Kneauxing the Enemy
Record 3-3, 1-2 in SEC
Trip to the Golden Triangle
This is one of those games. It is a game in which LSU has almost nothing to gain and everything to lose. They are facing an opponent, for the most part, which has been offensively inept in conference play this season. When these two team faced each other last season, the chief offensive weapon for Mississippi State was the quarterback position.
In their 56-23 loss to Auburn two weeks ago, freshman quarterback Garrett Shrader accounted for 298 yards of State's offense, 89 on the ground and 209 in the air. In last week's 20-10 loss to a dismal Tennessee team, Shrader had 62 yards running and 67 yards passing. Shrader has been sharing the quarterbacking duties this year with senior Tommy Stevens, a graduate student transfer from Penn State, which, incidentally, is where MSU second year head coach Joe Moorhead served as offensive coordinator, before migrating to StarkVegas. Stevens has been injured, and benched for poor performance this season. The quarterbacking position has been a trouble spot, but Shrader has performed adequately when given the chance. Junior quarterback Keytaon Thompson entered the transfer portal before the season, then changed his mind. Thompson showed promise in his freshman season.

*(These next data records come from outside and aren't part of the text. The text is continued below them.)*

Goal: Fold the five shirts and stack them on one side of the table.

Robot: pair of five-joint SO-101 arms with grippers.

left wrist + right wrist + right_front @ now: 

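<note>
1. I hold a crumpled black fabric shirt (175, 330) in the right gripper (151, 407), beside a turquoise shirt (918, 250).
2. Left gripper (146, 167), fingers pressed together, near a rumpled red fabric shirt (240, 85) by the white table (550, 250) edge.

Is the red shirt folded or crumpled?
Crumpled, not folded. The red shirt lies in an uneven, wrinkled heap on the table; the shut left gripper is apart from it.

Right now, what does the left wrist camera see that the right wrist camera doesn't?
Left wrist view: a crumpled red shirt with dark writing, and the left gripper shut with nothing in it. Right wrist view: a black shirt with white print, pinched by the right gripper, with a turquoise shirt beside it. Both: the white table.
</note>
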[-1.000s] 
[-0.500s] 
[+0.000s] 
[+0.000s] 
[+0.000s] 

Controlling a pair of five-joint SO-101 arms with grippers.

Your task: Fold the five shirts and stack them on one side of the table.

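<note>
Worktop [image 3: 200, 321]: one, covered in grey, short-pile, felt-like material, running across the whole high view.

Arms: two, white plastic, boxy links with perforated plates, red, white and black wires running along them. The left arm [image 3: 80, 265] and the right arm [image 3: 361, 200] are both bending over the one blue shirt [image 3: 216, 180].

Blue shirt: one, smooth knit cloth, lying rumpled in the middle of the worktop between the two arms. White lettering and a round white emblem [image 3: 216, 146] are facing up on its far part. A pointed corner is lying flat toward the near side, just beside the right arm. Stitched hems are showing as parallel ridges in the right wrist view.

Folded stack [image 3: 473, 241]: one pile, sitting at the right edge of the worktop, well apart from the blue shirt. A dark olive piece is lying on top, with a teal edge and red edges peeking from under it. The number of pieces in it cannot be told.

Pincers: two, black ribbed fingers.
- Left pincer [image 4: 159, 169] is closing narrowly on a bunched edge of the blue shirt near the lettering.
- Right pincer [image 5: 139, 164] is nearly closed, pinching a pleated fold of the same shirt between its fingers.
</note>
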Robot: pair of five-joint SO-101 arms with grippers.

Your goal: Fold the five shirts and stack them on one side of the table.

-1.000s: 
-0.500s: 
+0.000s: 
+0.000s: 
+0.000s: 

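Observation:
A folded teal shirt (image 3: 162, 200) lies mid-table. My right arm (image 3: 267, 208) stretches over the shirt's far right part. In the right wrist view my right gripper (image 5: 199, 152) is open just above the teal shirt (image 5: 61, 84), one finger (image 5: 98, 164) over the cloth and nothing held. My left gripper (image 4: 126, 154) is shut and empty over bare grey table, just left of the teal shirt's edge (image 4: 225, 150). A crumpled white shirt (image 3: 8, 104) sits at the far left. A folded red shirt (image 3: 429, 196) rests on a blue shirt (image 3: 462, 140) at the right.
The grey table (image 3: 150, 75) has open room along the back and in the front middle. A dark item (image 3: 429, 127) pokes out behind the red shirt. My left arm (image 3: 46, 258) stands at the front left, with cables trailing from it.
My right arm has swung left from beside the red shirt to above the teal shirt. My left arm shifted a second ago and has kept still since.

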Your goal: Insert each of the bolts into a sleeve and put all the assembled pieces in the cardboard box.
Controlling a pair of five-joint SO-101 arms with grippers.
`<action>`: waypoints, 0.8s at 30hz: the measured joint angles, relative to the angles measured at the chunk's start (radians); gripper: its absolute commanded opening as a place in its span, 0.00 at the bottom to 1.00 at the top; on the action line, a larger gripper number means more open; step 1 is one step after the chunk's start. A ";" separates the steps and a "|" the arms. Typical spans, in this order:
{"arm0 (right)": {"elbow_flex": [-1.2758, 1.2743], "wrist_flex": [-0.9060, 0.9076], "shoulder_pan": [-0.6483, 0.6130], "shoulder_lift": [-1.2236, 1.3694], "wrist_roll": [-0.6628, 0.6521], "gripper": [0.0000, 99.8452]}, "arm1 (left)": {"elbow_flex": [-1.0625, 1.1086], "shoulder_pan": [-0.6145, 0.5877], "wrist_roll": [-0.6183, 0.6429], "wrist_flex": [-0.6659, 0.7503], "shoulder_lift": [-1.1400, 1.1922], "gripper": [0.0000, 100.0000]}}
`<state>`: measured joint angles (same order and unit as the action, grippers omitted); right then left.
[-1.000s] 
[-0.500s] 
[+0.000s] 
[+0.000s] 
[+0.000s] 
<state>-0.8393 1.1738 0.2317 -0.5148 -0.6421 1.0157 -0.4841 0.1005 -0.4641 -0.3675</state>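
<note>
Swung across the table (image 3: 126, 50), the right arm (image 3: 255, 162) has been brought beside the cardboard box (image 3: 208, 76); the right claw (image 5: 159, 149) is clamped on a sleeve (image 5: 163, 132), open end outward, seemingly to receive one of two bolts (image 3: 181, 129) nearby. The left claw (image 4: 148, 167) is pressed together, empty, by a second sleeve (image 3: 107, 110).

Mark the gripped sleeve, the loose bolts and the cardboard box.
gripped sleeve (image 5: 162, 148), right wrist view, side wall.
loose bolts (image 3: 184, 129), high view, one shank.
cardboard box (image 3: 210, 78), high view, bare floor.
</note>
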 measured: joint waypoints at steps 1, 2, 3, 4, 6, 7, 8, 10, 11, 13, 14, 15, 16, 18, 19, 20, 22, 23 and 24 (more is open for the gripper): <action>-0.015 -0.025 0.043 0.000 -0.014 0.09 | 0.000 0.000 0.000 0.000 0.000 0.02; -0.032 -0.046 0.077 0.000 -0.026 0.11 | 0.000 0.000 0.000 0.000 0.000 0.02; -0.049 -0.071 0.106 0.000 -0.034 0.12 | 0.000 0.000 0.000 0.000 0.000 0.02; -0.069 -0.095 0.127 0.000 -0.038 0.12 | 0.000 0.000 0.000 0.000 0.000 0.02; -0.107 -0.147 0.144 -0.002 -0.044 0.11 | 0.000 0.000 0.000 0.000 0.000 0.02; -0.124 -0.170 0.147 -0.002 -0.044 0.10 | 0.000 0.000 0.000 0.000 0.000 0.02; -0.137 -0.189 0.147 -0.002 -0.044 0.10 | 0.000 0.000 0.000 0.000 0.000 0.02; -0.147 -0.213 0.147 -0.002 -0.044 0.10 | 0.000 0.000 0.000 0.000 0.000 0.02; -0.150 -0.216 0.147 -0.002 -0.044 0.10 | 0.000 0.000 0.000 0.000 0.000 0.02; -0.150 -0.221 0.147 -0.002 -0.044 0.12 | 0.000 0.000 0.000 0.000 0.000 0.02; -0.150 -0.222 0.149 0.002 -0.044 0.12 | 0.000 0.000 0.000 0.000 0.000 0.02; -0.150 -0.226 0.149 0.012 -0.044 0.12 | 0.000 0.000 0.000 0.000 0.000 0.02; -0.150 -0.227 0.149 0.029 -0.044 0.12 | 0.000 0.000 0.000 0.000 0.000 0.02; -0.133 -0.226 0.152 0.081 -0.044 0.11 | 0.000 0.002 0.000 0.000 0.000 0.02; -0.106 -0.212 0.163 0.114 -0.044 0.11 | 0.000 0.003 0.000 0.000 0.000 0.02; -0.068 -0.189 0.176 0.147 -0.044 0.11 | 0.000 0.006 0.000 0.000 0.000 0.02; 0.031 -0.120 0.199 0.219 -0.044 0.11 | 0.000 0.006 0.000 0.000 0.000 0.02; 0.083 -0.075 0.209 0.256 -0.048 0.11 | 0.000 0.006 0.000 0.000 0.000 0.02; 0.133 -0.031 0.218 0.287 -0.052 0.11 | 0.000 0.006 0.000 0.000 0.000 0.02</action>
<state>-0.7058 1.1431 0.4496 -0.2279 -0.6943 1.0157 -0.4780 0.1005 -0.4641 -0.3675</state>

Moorhead, who is the play caller for his squad, was supposedly a top offensive coordinator at Penn State. He has not been able to build a consistent offense for the Bulldogs. Penn State is still rolling. The Bulldogs are still trying to find offensive consistency.
Actually, the best offensive performer for the Bulldogs is junior runningback Kylin Hill, the second leading rusher in the SEC. Hill has rushed for 609 yards this season. He averages 5.1 yards per carry, and has rushed for five touchdowns this year. In the lone State SEC win against Kentucky, Hill ran for 120 yards and three touchdowns. In their last two losses against Auburn and Tennessee respectively, Hill has rushed for 45 and 13 yards. Stability at the quarterback position, or lack thereof, has had an effect on the rushing game. It has also had a an effect on the Bulldog passing game.
Mississippi State is last in the league in passing. They are last in the SEC in receiving with a team total of 88 receptions, an average of 11 receptions per game. As a team, they have eight touchdown receptions for the season.
There are three returning starters from 2018, for MSU at the receiving position. They are senior wide receivers Steven Guidry and Deddrick Thomas. Junior wideout Osirus Mitchell is the other starter. Last season Guidry and Mitchell had trouble catching colds, not to mention footballs. Mitchell, so far, has half of his team's touchdown receptions with four. He has 335 yards in receptions for the campaign, averaging 55.8 yards receiving per game.
Mississippi State, as a team, is averaging 184.2 yards in receiving per contest. That is only 50 yards more than a single LSU receiver is capable of receiving in a game this year.
MSU returned three solid offensive linemen, including senior center Darryl Williams. Junior right guard Stewart Reese, and junior right tackle Greg Eiland returned to give state a tough right side of the offensive line. The Bulldog offense is prone to give up sacks.
The Bulldog defense is average. Junior safety C. J. Morgan is the team's leading tackler with 45, and 24 solos. Junior linebacker Erroll Thompson is the second leading tackler on the team with 44, 21 unassisted.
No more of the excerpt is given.